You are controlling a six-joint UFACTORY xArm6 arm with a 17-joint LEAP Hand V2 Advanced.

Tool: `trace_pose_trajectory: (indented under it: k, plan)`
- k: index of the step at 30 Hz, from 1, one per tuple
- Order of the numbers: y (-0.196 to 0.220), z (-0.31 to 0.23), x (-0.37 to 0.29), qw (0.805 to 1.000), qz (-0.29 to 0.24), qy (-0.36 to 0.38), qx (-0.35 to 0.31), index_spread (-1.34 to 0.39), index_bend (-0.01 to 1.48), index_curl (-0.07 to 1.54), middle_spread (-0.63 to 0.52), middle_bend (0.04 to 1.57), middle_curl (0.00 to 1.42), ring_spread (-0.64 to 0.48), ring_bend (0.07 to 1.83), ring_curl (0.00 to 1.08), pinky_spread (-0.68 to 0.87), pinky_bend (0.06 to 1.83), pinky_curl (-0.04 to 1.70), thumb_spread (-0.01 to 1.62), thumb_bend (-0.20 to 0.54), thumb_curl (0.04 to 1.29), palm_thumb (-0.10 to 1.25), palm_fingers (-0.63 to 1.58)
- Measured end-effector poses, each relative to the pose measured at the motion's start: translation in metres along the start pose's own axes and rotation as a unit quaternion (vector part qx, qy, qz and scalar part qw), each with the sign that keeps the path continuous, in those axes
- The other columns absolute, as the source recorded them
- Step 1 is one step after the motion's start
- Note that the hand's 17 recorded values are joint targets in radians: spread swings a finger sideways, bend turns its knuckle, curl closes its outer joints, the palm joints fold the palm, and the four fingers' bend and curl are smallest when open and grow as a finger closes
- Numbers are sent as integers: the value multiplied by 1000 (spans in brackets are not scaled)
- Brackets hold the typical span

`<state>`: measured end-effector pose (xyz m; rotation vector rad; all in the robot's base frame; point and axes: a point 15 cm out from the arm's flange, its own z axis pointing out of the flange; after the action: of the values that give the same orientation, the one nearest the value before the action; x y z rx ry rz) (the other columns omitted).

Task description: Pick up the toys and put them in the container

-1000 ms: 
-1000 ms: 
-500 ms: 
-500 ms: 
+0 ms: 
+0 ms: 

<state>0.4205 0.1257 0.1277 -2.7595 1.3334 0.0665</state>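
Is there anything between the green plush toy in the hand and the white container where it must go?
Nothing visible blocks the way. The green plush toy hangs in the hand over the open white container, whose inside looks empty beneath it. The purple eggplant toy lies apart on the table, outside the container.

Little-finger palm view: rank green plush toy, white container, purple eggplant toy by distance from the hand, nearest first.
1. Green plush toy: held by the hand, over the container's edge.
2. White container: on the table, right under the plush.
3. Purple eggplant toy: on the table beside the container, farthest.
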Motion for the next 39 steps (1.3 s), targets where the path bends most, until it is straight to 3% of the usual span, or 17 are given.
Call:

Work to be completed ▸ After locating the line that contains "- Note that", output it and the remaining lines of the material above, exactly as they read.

Answer section ▸
- Note that the hand's 17 recorded values are joint targets in radians: spread swings a finger sideways, bend turns its knuckle, curl closes its outer joints, the palm joints fold the palm, and the four fingers' bend and curl are smallest when open and grow as a finger closes
- Numbers are sent as integers: the value multiplied by 1000 (spans in brackets are not scaled)
- Brackets hold the typical span

`<state>`: measured end-effector pose (xyz m; rotation vector rad; all in the robot's base frame; point and axes: a point 15 cm out from the arm's flange, its own z axis pointing out of the flange; after the action: of the values that give the same orientation, the one nearest the value before the action; x y z rx ry rz) (the other columns omitted).

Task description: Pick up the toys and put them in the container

-1000 ms: 
-1000 ms: 
-500 ms: 
-500 ms: 
+0 ms: 
+0 ms: 

<state>0.4205 0.1257 0.1277 -2.7595 1.3334 0.0665</state>
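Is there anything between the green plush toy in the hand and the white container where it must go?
Nothing visible blocks the way. The green plush toy hangs in the hand over the open white container, whose inside looks empty beneath it. The purple eggplant toy lies apart on the table, outside the container.

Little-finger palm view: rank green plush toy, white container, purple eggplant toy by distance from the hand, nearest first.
1. Green plush toy: held by the hand, over the container's edge.
2. White container: on the table, right under the plush.
3. Purple eggplant toy: on the table beside the container, farthest.
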Motion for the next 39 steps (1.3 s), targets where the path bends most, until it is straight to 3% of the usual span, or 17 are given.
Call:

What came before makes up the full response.